It would be wrong to say that leadership in good times is easy. It’s our actions, though, in tough times, when the chips are down, that may define us as leaders.
Where I live in the Hunter area of Australia we have just had a once in a generation severe weather event. Destructive, cyclonic winds, extensive rainfall leading to widespread flooding, power outages to over 200,000 homes and businesses, and transport chaos due to road closures. The extent of property damage is still being assessed as the clean up begins. Worse though, lives were lost. Tough times indeed.
I saw examples of leadership, good and bad, that are worth reflecting on. Some business owners and managers, despite looking at business interruption, property damage and ongoing safety issues, put people first. They told their employees to stay at home, keep their families and homes safe and worry about work when things settled down.

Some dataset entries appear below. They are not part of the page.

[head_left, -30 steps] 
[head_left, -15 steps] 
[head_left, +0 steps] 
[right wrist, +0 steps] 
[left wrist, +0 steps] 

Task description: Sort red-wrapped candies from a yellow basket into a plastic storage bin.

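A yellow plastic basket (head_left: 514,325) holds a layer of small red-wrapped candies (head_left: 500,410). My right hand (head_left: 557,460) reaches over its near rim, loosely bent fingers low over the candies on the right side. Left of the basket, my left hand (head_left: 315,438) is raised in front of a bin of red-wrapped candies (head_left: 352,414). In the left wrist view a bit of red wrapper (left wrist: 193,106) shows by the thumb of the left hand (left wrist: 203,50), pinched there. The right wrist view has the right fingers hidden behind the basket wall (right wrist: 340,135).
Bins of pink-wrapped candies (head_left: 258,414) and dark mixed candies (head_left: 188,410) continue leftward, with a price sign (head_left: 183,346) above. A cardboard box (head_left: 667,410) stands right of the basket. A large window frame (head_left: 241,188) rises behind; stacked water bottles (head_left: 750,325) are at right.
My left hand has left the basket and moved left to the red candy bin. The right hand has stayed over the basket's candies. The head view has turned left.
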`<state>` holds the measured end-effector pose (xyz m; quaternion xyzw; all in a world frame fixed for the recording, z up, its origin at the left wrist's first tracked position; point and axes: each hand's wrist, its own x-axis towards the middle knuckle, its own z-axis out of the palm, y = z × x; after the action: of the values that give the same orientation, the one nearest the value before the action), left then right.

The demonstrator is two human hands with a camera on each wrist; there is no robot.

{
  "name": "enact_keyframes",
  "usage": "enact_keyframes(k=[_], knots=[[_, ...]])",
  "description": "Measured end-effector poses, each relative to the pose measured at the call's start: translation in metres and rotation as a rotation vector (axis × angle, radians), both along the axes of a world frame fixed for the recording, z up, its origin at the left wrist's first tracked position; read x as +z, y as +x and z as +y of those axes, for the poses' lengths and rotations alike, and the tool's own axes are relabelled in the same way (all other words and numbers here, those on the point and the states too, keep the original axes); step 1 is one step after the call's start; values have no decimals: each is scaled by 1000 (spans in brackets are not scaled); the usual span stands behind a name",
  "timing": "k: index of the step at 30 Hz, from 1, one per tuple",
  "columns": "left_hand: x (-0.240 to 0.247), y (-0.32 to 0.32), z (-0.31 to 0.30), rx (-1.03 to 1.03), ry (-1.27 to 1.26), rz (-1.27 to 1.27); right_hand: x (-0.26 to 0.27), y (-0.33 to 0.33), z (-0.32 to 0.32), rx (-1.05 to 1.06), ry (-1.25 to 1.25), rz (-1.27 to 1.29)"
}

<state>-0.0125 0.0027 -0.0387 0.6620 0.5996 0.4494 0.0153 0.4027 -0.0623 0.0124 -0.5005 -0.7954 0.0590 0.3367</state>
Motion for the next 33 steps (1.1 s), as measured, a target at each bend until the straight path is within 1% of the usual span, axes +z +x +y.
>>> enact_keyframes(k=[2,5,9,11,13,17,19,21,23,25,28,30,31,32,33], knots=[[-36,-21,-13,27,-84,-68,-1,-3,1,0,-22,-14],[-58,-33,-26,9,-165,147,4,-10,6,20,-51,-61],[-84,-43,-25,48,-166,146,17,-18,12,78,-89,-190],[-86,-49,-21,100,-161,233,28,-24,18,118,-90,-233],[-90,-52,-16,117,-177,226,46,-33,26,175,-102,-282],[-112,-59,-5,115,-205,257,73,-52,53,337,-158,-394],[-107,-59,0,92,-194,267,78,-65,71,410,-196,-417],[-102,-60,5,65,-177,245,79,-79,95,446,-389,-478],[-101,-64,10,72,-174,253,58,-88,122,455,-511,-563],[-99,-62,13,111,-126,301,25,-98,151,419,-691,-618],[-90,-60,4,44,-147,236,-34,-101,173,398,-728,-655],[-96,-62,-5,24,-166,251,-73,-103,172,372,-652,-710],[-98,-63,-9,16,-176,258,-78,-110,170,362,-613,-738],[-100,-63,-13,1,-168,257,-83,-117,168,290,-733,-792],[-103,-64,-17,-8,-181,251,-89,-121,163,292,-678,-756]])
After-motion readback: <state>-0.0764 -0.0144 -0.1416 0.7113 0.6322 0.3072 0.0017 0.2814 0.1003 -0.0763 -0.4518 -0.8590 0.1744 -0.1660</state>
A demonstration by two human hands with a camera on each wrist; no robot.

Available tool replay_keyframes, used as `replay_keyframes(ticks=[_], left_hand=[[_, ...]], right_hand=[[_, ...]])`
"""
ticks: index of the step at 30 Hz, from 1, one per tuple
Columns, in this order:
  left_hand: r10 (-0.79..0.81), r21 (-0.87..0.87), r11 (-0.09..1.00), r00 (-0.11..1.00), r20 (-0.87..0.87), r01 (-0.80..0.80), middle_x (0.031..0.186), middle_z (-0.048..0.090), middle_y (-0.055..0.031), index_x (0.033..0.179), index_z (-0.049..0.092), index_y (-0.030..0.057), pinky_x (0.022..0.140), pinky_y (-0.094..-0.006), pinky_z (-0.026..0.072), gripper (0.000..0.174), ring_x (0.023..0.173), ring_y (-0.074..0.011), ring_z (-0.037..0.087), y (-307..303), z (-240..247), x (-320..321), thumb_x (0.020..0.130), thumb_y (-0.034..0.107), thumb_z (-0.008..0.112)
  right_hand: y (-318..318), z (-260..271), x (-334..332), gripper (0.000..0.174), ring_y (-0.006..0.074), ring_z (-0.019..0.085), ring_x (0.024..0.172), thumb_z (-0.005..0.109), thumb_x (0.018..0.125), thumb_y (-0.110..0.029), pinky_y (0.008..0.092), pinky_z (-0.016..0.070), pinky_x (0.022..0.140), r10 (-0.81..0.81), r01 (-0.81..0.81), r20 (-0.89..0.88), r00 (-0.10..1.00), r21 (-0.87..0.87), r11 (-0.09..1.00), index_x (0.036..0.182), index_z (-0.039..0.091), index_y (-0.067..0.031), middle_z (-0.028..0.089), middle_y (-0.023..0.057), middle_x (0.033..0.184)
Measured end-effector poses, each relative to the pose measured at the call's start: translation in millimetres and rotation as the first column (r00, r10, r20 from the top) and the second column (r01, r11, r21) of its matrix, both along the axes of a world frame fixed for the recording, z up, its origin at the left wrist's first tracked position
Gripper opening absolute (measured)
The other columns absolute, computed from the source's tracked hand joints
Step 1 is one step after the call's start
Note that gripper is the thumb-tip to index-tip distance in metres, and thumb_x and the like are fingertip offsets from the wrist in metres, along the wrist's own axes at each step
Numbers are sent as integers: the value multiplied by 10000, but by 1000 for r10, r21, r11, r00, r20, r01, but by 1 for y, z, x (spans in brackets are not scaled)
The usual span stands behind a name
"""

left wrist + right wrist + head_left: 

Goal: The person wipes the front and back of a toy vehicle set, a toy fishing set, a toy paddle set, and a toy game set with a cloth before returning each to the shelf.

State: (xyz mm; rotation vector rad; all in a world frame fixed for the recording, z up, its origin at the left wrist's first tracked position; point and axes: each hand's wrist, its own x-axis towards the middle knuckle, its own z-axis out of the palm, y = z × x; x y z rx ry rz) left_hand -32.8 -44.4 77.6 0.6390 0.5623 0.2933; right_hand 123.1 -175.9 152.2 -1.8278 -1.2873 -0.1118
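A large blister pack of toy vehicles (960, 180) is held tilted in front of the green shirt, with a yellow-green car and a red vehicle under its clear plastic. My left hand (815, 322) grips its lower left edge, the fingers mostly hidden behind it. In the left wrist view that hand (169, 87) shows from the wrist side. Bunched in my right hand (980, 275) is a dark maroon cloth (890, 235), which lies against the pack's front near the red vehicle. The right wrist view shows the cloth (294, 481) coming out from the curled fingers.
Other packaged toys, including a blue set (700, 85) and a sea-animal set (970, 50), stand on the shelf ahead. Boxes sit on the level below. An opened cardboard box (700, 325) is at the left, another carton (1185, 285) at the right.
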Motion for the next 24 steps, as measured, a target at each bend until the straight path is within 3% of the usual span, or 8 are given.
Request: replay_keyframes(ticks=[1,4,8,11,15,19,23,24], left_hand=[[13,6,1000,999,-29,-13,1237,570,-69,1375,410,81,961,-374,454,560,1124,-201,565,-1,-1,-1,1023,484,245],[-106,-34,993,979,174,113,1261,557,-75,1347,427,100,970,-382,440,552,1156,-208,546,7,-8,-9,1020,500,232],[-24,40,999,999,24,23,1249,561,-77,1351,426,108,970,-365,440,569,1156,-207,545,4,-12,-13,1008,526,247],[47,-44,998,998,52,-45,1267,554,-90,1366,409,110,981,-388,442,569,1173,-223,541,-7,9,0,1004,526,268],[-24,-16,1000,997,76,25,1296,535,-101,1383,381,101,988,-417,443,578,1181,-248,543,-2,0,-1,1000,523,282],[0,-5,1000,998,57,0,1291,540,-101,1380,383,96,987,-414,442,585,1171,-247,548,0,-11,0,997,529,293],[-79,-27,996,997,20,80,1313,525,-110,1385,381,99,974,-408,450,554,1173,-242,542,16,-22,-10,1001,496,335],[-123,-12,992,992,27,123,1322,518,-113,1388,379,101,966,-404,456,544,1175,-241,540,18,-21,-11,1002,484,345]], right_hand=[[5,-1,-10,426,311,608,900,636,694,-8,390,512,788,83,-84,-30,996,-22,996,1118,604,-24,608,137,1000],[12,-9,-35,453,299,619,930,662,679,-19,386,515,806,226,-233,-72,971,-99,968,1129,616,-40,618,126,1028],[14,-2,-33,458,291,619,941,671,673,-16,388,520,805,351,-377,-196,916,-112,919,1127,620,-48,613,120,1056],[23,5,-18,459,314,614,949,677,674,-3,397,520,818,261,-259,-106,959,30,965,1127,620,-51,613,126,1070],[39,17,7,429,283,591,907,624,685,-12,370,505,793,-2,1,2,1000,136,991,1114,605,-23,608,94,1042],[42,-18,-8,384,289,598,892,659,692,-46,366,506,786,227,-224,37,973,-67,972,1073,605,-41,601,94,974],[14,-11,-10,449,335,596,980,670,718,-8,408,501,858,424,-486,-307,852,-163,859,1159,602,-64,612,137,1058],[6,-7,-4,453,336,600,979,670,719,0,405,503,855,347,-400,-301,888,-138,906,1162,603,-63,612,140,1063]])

I was aware of one organisation who, despite being aware of the unfolding emergency, put their employees at risk, insisting on them reporting for duty (non essential by the way). When it became obvious that business as usual couldn’t go on, they sent employees home, insisting on them taking the time off as annual leave. I believe this kind of response was isolated but worrying all the same.
I want you to think of the how the employees in both examples now think about their leader. One was compassionate, caring and put people first. The other was callous, self-centred and mean.
I don’t usually like using extreme, one-off examples to make a point but on this occasion clearly the leader did not put their people first and this is a major error of judgement, one that I think we can all learn from.
An important leadership lesson – put people first, in good times and in bad.